If you’re using a content management system like WordPress, your website may be lagging because there are too many back-end installations slowing it down. If you’ve had the same website for a while and are constantly installing plugins to integrate new features, you may be overloading the memory of the site. Go back and delete or deactivate any plugins that are no longer relevant and that may fix the issue.
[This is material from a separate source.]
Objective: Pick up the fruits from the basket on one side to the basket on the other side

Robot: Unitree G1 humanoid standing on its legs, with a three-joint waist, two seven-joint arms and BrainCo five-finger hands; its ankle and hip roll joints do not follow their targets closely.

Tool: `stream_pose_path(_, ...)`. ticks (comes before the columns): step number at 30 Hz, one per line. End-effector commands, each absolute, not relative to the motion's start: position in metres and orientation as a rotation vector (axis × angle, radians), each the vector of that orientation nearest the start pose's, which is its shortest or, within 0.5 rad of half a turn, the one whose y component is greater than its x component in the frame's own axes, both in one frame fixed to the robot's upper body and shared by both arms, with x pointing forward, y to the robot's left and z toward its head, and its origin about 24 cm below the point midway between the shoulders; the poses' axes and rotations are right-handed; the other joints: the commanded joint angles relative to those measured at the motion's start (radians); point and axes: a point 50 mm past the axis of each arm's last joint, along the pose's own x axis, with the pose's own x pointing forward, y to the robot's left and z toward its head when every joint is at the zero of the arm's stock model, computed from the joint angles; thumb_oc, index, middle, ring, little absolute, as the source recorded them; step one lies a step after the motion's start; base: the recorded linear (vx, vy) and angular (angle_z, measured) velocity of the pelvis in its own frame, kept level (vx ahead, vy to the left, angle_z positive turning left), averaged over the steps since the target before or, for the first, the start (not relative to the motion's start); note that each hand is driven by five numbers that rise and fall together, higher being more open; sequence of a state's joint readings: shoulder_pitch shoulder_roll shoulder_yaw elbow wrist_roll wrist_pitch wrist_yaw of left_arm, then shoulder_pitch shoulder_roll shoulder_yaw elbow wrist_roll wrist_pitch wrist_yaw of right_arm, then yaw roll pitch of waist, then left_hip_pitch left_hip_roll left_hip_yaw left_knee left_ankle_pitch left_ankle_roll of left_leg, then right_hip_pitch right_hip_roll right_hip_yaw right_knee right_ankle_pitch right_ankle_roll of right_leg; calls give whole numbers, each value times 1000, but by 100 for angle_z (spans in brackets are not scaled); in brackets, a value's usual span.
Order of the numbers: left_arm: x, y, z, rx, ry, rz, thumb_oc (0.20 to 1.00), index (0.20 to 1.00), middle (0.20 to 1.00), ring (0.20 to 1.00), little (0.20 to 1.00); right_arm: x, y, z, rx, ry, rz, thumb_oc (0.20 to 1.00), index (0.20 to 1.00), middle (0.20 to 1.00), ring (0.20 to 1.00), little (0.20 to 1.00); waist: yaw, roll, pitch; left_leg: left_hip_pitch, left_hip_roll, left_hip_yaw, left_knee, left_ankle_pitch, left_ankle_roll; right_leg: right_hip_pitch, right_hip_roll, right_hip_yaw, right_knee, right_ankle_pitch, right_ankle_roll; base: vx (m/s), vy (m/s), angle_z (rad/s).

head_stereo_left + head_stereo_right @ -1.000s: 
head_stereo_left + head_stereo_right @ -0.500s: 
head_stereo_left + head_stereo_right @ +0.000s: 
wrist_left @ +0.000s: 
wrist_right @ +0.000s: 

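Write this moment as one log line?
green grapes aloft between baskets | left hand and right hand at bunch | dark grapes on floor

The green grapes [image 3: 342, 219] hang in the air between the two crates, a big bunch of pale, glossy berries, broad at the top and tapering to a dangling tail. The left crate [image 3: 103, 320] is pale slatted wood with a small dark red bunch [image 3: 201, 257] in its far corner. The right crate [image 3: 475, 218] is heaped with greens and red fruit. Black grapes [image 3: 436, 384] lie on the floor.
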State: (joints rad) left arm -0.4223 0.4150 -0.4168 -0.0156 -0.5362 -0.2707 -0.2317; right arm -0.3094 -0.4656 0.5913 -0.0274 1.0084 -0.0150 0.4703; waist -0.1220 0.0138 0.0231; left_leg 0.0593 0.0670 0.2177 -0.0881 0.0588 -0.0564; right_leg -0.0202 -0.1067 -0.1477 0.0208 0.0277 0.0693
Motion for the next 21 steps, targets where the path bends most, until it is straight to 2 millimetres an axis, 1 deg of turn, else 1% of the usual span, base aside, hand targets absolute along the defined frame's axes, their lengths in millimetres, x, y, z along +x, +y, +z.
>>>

You may consider hosting large video files on a site like YouTube or Vimeo. You can embed them on your site rather than uploading them through your site builder. Hosting large files on your own service will take up a ton of space. Uploading them to external platforms will not only cut down on lag, but it will also create a new source of traffic to your page.
Source interviews were conducted for a previous version of this article.